### Activity:
In the entries below, find each line with the word "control" and return it.
---------- Data listing
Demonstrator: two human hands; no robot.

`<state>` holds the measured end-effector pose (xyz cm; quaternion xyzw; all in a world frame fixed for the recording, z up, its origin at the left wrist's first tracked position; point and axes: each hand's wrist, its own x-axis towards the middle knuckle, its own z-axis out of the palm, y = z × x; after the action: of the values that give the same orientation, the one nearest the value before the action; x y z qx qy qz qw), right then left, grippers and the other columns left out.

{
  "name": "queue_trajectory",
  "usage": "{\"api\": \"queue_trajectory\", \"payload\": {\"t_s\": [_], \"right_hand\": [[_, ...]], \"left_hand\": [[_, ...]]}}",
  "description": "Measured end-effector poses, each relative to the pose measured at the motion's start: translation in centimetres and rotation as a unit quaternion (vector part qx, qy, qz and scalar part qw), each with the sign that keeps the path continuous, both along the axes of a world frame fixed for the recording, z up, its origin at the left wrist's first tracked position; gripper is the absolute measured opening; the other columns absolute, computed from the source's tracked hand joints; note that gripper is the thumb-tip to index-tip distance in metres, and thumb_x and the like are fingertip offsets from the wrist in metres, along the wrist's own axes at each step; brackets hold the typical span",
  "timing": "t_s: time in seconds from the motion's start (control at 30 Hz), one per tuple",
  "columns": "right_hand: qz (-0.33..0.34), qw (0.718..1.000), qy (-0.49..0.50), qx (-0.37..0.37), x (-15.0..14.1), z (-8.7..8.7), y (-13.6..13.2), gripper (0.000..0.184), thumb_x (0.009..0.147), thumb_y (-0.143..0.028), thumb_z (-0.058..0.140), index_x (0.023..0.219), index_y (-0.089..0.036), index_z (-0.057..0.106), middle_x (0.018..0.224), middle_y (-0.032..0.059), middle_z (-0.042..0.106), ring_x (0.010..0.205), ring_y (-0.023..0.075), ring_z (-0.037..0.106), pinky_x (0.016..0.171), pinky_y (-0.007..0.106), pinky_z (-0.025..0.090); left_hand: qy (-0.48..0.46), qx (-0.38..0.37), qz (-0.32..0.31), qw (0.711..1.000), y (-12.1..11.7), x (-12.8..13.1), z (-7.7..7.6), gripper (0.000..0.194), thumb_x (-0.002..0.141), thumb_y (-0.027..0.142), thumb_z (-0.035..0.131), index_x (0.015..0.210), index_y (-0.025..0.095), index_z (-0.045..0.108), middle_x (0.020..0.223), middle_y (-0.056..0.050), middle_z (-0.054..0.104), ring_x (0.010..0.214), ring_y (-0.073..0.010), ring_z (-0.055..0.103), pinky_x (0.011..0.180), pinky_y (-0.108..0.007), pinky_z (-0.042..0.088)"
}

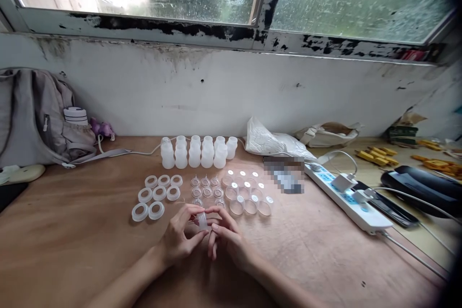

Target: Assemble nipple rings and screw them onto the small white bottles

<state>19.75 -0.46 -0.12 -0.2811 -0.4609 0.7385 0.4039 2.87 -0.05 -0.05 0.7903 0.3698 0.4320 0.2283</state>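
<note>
My left hand (182, 232) pinches a translucent ribbed screw ring (202, 221) on its edge, between thumb and fingertips. My right hand (229, 235) meets it from the other side, its index fingertip at the ring's upper edge and its other fingers curled below. Whether anything sits inside the ring I cannot tell. Just beyond the hands lie several clear nipple-shaped pieces (207, 192), partly hidden by the fingers. Similar screw rings (159, 194) lie flat in rows to the left. Clear round caps (250, 205) stand in rows to the right.
Frosted white bottles (195, 151) stand in a cluster at the back. A white plastic bag (267, 139) lies right of them. Farther right is a power strip (346, 197) with plugs and cables. A grey backpack (32, 115) stands at the left, against the wall.
</note>
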Motion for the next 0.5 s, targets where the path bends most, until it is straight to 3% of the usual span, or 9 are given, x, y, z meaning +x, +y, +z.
{"api": "queue_trajectory", "payload": {"t_s": [0.07,0.17,0.3,0.4,0.5], "right_hand": [[0.003,1.000,-0.019,0.007,-0.05,0.24,0.02,0.032,0.078,-0.036,0.053,0.102,-0.021,0.039,0.074,-0.0007,0.059,0.041,0.0095,0.055,0.037,0.020,0.041],[-0.034,0.991,-0.105,0.074,-0.13,0.69,-0.04,0.026,0.078,-0.038,0.054,0.093,-0.019,0.046,0.071,-0.0010,0.058,0.042,0.0081,0.053,0.040,0.020,0.041],[-0.112,0.952,-0.225,0.173,0.00,1.03,-0.13,0.020,0.078,-0.036,0.055,0.083,-0.017,0.054,0.057,-0.0034,0.053,0.045,0.0078,0.050,0.044,0.020,0.040],[-0.190,0.931,-0.240,0.197,0.31,0.91,0.09,0.018,0.078,-0.035,0.055,0.082,-0.017,0.052,0.053,-0.0058,0.045,0.044,0.0065,0.044,0.042,0.018,0.036],[-0.208,0.938,-0.216,0.175,0.49,0.58,0.43,0.021,0.079,-0.036,0.055,0.089,-0.019,0.050,0.061,-0.0050,0.046,0.044,0.0054,0.042,0.039,0.017,0.035]], "left_hand": [[-0.001,0.003,-0.002,1.000,-0.02,-0.03,0.01,0.036,0.072,0.014,0.058,0.106,0.020,0.046,0.099,-0.006,0.054,0.094,-0.0192,0.054,0.079,-0.031,0.048],[0.013,0.010,-0.007,1.000,-0.06,-0.03,-0.08,0.040,0.071,0.012,0.057,0.108,0.019,0.045,0.102,-0.008,0.054,0.098,-0.0202,0.053,0.083,-0.032,0.047],[0.038,0.058,-0.003,0.998,-0.10,0.14,-0.21,0.039,0.073,0.012,0.055,0.110,0.020,0.047,0.105,-0.008,0.056,0.105,-0.0221,0.051,0.090,-0.038,0.044],[0.031,0.088,0.016,0.996,-0.20,0.26,-0.18,0.029,0.075,0.016,0.058,0.103,0.019,0.051,0.103,-0.009,0.059,0.104,-0.0232,0.052,0.089,-0.040,0.045],[0.020,0.085,0.022,0.996,-0.37,0.29,-0.20,0.021,0.075,0.017,0.058,0.095,0.019,0.053,0.104,-0.009,0.059,0.100,-0.0215,0.055,0.084,-0.036,0.048]]}}
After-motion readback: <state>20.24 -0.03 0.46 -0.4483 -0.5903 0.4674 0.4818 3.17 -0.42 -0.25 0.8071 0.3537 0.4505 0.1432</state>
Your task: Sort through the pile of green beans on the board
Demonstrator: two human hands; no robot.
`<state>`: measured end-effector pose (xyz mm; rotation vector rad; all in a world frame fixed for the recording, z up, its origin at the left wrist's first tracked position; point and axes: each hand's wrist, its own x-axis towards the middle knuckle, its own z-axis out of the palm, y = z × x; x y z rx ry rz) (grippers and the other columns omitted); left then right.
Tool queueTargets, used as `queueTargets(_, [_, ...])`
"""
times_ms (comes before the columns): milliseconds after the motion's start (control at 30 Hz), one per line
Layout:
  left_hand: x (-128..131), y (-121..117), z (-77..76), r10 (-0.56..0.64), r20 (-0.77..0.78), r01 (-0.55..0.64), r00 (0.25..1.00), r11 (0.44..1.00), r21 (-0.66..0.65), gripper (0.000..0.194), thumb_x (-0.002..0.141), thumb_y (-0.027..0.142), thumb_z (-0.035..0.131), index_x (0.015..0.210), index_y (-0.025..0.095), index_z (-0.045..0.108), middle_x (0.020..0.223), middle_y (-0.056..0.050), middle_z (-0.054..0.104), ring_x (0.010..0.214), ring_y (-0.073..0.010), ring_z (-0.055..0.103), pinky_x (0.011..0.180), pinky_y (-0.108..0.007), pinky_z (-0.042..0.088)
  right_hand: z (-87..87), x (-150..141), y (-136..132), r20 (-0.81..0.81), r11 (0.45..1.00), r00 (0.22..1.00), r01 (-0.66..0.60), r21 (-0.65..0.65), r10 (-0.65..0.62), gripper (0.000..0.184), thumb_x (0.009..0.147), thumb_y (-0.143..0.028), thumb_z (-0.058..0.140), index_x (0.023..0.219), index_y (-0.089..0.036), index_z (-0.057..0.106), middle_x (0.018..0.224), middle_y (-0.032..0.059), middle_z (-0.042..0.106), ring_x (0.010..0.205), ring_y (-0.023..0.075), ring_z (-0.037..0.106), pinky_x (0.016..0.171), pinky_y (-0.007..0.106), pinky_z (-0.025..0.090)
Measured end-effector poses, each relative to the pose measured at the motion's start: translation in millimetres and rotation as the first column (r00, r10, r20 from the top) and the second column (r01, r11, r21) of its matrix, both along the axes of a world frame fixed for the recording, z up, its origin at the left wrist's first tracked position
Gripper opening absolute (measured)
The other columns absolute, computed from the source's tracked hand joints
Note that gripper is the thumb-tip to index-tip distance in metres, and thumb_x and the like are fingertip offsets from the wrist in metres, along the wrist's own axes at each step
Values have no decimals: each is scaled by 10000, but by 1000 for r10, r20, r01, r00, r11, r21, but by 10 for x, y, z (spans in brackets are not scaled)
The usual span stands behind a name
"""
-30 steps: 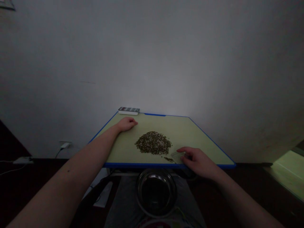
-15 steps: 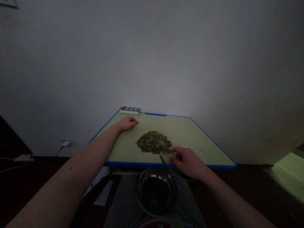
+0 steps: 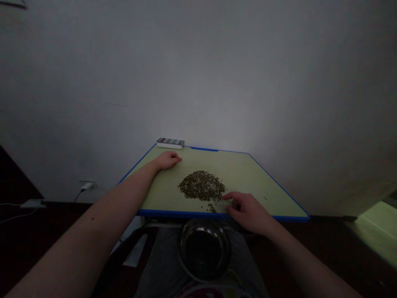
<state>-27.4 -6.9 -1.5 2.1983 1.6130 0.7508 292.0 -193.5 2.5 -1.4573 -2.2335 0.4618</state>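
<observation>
A pile of small brown and pale grains [image 3: 201,186] lies in the middle of the pale yellow tabletop [image 3: 245,174]. My right hand [image 3: 246,211] is closed on a clear, curved-edged protractor [image 3: 219,206], holding it near the front edge, just right of a few separated grains [image 3: 211,208]. Most of the protractor is hard to make out against the table. My left hand [image 3: 168,160] rests on the tabletop beyond the pile's left side, fingers curled, and nothing shows in it. Below the front edge, a shiny steel bowl [image 3: 228,248] sits at my lap; its inside is dark.
A white box-like device with a dark striped top [image 3: 170,143] stands at the back left corner, against the wall [image 3: 198,82]. Blue trim [image 3: 173,214] borders the table. A small dark sliver [image 3: 265,198] lies on the right side. A plug [image 3: 87,186] is in the wall socket.
My right hand swept the protractor left along the front edge, then drew back slightly right. The separated grains shifted left. A dark sliver has come into view on the right. My left hand stayed put.
</observation>
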Motion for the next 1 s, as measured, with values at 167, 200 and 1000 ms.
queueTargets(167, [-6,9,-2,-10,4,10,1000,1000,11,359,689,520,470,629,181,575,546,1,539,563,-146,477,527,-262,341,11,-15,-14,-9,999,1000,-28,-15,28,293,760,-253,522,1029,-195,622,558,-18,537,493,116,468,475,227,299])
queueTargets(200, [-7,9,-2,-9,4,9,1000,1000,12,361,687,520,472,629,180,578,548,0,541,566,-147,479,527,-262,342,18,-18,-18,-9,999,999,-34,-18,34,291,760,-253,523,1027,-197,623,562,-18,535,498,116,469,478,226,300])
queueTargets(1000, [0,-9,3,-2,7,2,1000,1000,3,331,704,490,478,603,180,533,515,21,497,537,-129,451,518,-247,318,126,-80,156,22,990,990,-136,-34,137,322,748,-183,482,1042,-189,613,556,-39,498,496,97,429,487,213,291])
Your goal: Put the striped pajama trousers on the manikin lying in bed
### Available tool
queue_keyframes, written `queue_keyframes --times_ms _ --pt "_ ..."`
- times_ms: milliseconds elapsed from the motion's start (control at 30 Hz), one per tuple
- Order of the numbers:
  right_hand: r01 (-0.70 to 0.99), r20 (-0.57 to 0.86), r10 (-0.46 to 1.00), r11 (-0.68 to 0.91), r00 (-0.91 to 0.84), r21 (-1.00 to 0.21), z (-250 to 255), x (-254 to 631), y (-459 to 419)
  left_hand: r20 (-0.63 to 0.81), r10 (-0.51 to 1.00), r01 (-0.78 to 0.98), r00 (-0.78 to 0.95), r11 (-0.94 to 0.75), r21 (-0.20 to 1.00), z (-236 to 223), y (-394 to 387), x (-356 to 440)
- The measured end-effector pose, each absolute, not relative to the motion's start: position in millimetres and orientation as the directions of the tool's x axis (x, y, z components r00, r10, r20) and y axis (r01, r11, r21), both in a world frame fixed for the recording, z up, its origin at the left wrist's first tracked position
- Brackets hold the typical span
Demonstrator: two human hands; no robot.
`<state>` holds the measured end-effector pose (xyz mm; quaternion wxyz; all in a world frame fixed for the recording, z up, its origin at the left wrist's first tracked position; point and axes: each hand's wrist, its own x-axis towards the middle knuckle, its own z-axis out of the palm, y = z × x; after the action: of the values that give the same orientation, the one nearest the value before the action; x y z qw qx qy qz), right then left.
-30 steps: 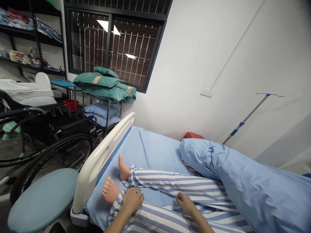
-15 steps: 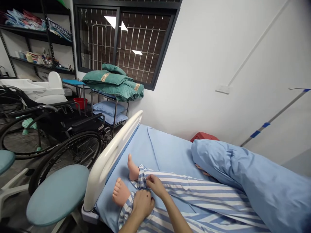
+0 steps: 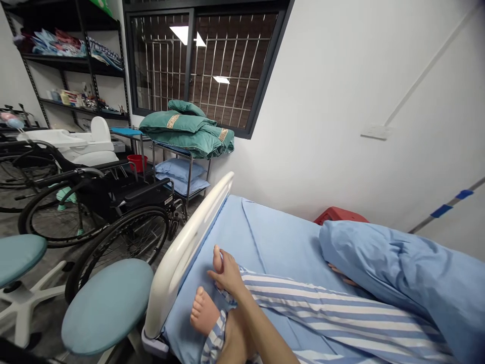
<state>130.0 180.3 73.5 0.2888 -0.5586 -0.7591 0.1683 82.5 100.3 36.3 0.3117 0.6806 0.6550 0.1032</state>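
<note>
The right hand is resting wide-fingered on the far manikin foot, likely firm, best held ankle-side; the left hand is hiding its fingers.

Head view, forward-down over bed

Free: sheet between wall and striped leg | Blocked: footboard left, quilt right

far foot: bare, toes up, partly hidden | near foot: bare, toes up | striped trousers: blue-white, creased, legs extended rightward from feet
</note>
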Motion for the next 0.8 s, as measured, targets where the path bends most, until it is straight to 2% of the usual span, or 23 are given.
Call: queue_keyframes --times_ms 33,100,167,333,500,633,800 --pt "0.735 0.23 0.951 0.307 -0.208 -0.605 72 124 182 -0.307 0.95 0.845 -0.061 0.213 0.49 33 103 76" --pt "0.724 0.193 0.97 0.24 -0.149 -0.647 69 115 182 -0.344 0.827 0.764 -0.445 0.551 0.337 28 107 68" --pt "0.733 0.167 0.984 0.164 -0.069 -0.661 67 110 182 -0.324 0.68 0.625 -0.658 0.733 0.268 26 109 65" --pt "0.702 0.207 0.974 0.211 -0.092 -0.681 69 108 189 -0.351 0.652 0.554 -0.672 0.758 0.345 29 111 66" --pt "0.746 0.165 0.981 0.182 -0.098 -0.641 69 105 200 -0.331 0.628 0.477 -0.704 0.764 0.436 30 111 65" --pt "0.786 0.147 0.988 0.128 -0.047 -0.605 69 102 200 -0.273 0.637 0.523 -0.721 0.759 0.388 30 110 65" --pt "0.782 0.125 0.99 0.134 -0.071 -0.609 78 102 192 -0.215 0.699 0.612 -0.682 0.706 0.358 32 108 65"
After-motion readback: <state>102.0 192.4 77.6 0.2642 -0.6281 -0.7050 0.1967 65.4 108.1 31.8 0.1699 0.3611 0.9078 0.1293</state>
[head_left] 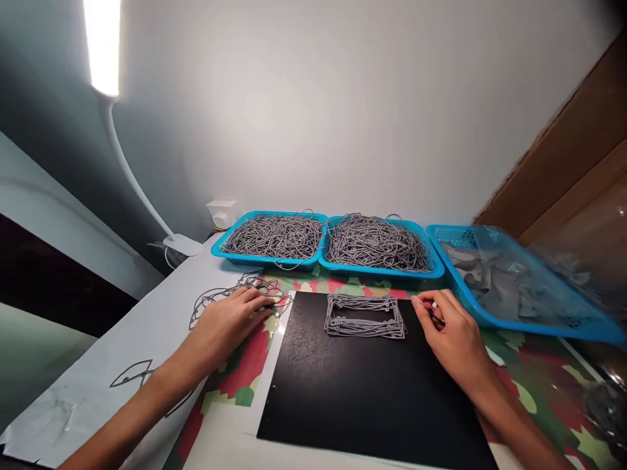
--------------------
### Answer area:
  "timing": "t_s: time in seconds from the motion's start (control at 30 Hz), one per tuple",
times_ms (comes before the columns): milliseconds after the motion's start (control at 30 Hz), one per line
- times_ms: milliseconds elapsed from the motion's start (control at 30 Hz), one per tuple

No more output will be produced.